The Many Faces of Lies

By | 16/02/2015

At some point of our early lives, the complex workings of our brain learn how to lie.

To keep our lives running smoothly, we lie through wordplay, by holding back a gesture or behaving in ways that might be acceptable in a given situation, yet are against our beliefs. We attempt to hide personality traits we dislike by hiding our true selves.

There are so many ways of dodging the truth that it would be wiser to always mistrust our fellow human beings, at least until proven wrong.

Being afraid and vulnerable is part of human nature, yet we keep pretending to be unflappable; then, other people believe in the image we project and start acting as if they were not vulnerable either.

People lie so that others, who they perceive as strong, won’t think them weak. On our daily stage, we feed the dissimulation cycle: I feel the need to impress you, because I believed in the false image you projected.

Wouldn’t it be easier if we all admitted to not being superheroes and that there’s nothing to protect us from the unknown future?

Usually, people who don’t like their bodies avoid beaches and pools.
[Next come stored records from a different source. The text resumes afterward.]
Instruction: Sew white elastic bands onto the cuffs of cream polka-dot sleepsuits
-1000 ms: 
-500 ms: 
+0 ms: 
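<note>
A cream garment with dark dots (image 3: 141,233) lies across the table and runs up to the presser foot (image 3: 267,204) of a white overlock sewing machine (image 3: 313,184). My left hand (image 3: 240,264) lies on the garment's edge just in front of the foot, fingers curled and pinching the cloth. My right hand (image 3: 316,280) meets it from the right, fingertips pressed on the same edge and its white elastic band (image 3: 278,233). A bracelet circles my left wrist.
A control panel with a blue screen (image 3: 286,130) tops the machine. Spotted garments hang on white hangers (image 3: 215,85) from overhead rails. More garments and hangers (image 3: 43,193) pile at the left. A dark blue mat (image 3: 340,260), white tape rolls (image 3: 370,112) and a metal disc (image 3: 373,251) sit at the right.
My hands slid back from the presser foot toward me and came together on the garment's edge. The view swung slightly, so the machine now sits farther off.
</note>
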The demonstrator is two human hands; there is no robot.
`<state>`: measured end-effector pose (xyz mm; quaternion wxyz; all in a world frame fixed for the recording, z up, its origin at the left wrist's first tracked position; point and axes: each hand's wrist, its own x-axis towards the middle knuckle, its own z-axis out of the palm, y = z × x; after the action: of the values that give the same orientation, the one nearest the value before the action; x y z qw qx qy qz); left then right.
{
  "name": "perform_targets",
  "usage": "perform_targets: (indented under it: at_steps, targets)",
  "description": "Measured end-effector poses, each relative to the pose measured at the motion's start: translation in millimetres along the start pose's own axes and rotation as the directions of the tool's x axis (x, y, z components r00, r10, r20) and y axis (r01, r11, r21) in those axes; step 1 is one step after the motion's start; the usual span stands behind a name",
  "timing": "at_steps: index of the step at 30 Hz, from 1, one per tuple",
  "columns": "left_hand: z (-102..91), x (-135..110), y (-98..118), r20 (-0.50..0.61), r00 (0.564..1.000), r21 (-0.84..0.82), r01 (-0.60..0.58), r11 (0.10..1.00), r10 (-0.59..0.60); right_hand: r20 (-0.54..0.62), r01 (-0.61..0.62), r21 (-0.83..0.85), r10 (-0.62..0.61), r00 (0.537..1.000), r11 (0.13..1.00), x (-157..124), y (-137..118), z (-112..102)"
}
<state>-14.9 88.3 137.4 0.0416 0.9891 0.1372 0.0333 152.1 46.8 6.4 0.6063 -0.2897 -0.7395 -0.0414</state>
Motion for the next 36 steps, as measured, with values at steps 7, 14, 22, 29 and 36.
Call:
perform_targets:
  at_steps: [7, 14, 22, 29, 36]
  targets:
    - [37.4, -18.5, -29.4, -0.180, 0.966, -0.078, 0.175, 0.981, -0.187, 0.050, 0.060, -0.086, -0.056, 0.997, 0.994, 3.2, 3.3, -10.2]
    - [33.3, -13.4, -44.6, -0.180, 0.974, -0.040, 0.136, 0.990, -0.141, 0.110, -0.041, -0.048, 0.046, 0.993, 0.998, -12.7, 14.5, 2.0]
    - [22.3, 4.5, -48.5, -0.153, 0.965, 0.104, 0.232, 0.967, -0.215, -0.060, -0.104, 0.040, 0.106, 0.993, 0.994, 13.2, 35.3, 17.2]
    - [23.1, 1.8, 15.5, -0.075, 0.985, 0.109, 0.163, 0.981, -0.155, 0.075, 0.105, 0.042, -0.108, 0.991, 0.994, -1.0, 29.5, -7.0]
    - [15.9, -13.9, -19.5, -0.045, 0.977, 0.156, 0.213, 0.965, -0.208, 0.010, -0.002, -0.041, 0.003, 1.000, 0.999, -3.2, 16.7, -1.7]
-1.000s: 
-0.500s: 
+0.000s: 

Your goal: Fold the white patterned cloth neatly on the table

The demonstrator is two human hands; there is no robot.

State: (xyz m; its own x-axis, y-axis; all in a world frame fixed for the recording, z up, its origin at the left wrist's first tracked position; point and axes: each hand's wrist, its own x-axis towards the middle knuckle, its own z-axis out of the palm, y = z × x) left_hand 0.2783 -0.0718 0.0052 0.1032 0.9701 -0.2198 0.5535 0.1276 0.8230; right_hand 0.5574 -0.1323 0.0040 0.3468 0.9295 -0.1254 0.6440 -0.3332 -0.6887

They claim to not enjoy the sun, when actually they can’t bear to show the imperfections they hate, just like shy people say they don’t like parties and public places. At home, their inability to socialize remains their secret.

We are very afraid of being shamed and ridiculed. Because of this fear, many of us would much rather just move out of town after losing a lot of money – it’s easier to be broke and find the peace of mind needed to rebuild our lives among strangers, than amidst those who knew us when we were rich and successful!

These lies are defenses we put up to protect ourselves from being the object of ridicule, criticism and judgment. However, there is another, more insidious kind of lie: the calculated deception, meant to exploit other people.

A man might use his extroversion to pretend he’s the stereotypically perfect guy – stable, independent and strong – just to seduce a woman; after he gets her, he reveals himself to be needy and weak.

A woman might behave provocatively to seduce and feel superior to men. They sell a promise of mind-blowing sex they hardly ever can deliver, because women like this tend to be sexually repressed. Their sexual appeal is just a shortcut to achieve a specific goal.

Clearly, people who lie because they are weak are much less morally reprehensible than people who use deceit to take advantage of others.

The former could distance themselves from the latter if only they understood an obvious and palatable truth: the people who intimidate them are as just as fallible and vulnerable. It’s always good to remember: to others, we’re the intimidating, unknown quantity.